Jelinek diet discussion

A board to discuss various diet-centered approaches to treating or controlling Multiple Sclerosis, e.g., the Swank Diet

Re: Jelinek diet discussion

Postby positive » Mon Mar 18, 2013 2:47 pm

Hi, my first symptoms of MS (left below knee weakness and optic neuritis) were in 1997. I have had a total of 4 children(1994 - 2001). I had a stressful life event (daughter developed leukemia 2003) and I was then diagnosed 1 1/2 years later (when my immune system was probably the weakest) left leg weakness and optic neuritis. I had 5 lesions at that time per MRI. Not much symptoms after that just not able to run without my children laughing at me!
My husband then passed away suddenly (another stressful event) and about 1 year later my balance and my leg have gotten progressively worse.
I have alot of stress being a single mom of 4 children.
I had the "liberation treatment " done in Jan of 2012 - which changed my balance from 65% to about 95% better for approx. 6 months and then things progressively returned and maybe even got a little worse with my leg but balance is about 65-70% again.
I do not walk with any assisstance but bump in to alot of things if my path is narrow! lol
I have to walk then rest and walk then rest....my daughter says i'm like a battery, when I get drained I sit or lie and recharge for 5 min then up again at it for awhile!
I have followed the Dr George Jelinick diet since mid November 2012, while it was a little hit to my digestive system, I think my body is used to it now.
I eat either salmon or white fish/talapia every day or other day.

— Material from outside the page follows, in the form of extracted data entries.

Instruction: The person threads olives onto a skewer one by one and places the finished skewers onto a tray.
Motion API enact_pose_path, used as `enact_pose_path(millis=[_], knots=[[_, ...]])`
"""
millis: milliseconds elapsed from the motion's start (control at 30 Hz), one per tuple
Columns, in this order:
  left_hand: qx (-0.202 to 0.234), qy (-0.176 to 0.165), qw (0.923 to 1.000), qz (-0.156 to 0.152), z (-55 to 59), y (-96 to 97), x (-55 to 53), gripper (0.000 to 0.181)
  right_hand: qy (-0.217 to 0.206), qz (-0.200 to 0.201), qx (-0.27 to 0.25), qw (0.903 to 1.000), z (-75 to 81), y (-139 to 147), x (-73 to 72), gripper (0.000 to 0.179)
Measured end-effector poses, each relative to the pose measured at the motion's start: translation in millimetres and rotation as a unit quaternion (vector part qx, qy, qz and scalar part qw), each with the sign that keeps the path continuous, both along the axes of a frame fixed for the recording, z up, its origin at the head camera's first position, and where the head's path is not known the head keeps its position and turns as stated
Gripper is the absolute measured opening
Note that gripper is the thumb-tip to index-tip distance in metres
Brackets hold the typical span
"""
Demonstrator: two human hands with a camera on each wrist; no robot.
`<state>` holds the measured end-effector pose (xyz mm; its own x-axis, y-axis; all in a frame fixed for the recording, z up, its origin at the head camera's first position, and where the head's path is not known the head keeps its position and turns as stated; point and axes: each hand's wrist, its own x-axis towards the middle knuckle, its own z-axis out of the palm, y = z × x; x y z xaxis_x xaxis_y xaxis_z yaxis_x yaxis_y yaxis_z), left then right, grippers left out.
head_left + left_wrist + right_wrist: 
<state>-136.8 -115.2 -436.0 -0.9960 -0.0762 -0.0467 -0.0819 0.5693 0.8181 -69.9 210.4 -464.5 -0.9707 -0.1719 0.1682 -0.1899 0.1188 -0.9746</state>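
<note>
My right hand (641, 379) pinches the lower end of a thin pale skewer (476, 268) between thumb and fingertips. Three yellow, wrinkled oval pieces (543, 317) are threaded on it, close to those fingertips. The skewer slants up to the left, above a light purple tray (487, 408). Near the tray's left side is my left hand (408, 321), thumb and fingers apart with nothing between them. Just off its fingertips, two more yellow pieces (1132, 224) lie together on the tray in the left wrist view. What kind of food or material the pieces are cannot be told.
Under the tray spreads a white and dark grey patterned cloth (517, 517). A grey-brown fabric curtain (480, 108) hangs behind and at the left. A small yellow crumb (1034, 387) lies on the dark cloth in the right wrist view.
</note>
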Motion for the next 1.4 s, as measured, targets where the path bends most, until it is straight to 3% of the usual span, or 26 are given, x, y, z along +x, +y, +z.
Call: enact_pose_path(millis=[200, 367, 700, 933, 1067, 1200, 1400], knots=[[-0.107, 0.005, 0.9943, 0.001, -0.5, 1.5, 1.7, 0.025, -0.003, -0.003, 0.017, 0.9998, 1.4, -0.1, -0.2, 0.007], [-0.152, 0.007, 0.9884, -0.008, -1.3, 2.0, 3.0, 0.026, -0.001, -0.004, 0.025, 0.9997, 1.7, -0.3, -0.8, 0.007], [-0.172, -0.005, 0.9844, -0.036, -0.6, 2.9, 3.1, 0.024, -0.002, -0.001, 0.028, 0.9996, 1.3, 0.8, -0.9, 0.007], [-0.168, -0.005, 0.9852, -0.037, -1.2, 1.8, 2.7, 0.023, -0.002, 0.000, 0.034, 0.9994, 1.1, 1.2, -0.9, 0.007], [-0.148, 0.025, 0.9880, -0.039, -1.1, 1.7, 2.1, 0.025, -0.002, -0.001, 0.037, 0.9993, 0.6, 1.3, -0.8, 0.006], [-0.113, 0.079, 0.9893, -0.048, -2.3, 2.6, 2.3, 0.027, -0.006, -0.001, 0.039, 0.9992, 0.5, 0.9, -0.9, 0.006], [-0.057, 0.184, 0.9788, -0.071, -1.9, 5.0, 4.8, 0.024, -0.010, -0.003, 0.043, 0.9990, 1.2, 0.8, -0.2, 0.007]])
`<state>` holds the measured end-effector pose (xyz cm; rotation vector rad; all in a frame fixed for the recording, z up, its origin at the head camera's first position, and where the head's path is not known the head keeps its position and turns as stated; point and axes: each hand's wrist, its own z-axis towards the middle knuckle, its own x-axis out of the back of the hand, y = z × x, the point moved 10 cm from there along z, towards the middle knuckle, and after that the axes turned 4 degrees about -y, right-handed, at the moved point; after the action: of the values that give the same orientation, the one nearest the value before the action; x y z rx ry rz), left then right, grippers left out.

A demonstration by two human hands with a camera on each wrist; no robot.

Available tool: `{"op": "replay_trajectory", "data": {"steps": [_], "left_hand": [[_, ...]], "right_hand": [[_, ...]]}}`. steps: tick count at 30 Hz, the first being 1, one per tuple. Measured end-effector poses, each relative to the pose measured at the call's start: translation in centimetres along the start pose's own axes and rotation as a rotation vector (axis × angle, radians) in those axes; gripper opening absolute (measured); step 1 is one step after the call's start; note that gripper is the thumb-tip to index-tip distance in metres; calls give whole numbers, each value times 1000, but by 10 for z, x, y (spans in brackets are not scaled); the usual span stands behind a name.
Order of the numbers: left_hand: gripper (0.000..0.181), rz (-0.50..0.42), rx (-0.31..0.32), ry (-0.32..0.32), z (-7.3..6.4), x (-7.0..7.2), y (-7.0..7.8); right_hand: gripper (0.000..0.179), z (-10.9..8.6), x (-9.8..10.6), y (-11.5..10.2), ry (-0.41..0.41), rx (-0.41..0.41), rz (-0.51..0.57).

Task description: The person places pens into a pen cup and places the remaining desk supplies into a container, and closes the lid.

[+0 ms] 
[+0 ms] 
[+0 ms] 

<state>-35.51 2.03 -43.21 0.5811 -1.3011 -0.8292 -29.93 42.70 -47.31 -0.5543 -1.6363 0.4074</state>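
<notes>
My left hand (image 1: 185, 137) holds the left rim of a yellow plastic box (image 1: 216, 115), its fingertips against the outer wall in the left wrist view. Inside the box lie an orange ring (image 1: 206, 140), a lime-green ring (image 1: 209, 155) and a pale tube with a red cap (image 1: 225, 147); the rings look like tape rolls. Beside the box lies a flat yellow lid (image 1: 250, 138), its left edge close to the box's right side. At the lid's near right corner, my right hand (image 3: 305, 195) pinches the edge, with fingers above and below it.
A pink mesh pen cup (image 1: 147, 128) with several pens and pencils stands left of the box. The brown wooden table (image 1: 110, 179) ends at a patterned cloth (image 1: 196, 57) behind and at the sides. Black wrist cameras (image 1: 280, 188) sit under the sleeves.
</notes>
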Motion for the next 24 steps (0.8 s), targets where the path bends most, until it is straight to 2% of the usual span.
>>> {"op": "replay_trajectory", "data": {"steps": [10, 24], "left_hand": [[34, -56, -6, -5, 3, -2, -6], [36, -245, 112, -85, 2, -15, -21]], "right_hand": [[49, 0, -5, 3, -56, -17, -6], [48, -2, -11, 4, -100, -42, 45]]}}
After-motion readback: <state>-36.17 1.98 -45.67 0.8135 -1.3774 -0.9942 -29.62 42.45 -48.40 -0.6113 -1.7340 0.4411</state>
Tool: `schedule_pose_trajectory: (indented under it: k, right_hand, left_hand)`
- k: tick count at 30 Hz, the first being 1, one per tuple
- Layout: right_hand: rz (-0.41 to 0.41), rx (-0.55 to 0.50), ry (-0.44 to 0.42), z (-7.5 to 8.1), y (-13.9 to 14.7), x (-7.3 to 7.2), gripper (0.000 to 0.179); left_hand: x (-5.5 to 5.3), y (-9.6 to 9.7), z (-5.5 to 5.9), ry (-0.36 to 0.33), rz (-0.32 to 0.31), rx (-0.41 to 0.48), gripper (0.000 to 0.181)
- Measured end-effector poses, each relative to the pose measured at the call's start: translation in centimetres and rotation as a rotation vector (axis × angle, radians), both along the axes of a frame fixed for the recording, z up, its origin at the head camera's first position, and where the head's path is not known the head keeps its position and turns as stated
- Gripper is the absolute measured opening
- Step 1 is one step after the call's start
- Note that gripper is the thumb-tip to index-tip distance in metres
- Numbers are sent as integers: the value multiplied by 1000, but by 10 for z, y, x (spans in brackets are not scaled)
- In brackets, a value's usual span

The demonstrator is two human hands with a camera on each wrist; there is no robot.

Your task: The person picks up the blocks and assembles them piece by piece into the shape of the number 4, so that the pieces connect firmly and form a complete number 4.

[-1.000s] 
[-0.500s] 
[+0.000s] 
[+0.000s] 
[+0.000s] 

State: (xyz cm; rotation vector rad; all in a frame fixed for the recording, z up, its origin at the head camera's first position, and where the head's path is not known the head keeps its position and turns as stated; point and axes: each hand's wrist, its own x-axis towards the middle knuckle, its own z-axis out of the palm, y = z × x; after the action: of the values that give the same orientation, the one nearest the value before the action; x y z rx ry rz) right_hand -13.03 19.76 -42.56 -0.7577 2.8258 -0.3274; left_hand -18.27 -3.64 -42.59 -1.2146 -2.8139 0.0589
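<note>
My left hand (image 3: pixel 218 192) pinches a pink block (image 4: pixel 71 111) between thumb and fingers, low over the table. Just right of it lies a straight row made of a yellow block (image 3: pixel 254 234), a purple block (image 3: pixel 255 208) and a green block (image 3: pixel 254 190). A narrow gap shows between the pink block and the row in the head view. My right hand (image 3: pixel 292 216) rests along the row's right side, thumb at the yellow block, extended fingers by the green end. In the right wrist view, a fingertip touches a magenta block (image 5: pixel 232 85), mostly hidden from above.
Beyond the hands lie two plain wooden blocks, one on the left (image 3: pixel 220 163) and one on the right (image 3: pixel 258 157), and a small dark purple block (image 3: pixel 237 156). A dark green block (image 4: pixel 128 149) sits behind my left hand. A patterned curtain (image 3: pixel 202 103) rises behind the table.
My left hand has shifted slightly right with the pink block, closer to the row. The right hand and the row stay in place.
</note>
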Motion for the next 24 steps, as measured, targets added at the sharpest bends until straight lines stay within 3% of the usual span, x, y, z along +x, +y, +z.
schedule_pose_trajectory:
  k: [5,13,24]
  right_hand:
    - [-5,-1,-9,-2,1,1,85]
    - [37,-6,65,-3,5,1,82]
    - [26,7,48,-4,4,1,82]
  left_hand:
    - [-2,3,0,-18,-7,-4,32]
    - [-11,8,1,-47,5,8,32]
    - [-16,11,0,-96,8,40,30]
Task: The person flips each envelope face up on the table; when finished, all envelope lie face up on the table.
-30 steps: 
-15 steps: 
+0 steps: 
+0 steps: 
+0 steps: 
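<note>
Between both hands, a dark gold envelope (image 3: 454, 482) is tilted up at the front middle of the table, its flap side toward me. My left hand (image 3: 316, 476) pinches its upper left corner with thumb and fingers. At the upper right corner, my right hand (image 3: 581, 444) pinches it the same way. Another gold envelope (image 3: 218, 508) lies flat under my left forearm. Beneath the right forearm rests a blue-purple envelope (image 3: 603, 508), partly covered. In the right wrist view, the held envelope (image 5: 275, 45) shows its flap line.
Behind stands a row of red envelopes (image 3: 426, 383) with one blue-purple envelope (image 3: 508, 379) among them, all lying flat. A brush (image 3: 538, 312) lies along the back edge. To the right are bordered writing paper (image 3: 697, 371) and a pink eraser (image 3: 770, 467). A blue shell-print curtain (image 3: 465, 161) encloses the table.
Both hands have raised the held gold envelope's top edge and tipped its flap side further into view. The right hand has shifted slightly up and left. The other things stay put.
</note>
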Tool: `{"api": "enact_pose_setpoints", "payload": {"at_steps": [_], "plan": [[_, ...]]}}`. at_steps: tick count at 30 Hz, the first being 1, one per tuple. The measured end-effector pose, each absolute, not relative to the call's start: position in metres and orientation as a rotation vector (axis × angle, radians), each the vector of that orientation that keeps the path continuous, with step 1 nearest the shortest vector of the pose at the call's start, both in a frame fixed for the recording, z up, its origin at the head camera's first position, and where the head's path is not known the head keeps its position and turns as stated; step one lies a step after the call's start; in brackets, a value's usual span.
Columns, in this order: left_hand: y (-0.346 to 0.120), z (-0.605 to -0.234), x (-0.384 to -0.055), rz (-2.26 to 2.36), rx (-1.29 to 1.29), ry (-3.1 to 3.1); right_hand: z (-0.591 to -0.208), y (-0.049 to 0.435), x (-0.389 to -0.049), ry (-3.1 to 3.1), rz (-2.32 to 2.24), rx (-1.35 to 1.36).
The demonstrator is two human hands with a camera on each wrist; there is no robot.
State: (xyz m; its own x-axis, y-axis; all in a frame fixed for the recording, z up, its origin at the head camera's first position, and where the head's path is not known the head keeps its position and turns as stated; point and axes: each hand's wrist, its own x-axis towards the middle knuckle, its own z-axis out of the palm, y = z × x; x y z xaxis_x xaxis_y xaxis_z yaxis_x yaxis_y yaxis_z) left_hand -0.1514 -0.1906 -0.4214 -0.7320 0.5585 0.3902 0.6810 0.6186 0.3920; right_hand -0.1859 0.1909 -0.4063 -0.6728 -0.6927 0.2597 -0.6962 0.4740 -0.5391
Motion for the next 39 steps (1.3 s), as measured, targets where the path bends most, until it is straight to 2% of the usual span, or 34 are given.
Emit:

I do not eat dairy products or red meat. i have made an exception and allow myself chicken every 1-2 weeks.
I eat alot of (chick peas,mixed beans,ect as my other source of protein)

The only thing I ever notice for changes in my symptoms is the weather changes(barometric pressure changes) i also notice changes like clock work in August and late February or March ( live in Canada), stress (my leg immediately gets worse!), if I have to urinate( my leg is immediately worse).
I haven't noticed anything with the diet change yet but i have to give it at least 6 months.

I have also recently just started taking Metformin 250 mg once daily, I do not have diabetes but have a very strong family history of it.
I only weigh 112 lbs, but only 5'4. I am the perfect weight for my body size.
I will also be starting a regular activity routine of using the bike daily in the evening for 15 - 20 min.
I find that I can only do one thing at a time until I feel I have adapted!
I am not on any medication for my MS(although my neurologist wants me to be)
*I take 2-4gms of Omega 3 daily
*5000iu of Vitamin D (my level is now 110)
*a vitamin B complex
My cholesterol levels are amazing and no fatty liver disease.
I will post if I notice any difference with the diet and or metformin.
Hope this helps with any questions you might have.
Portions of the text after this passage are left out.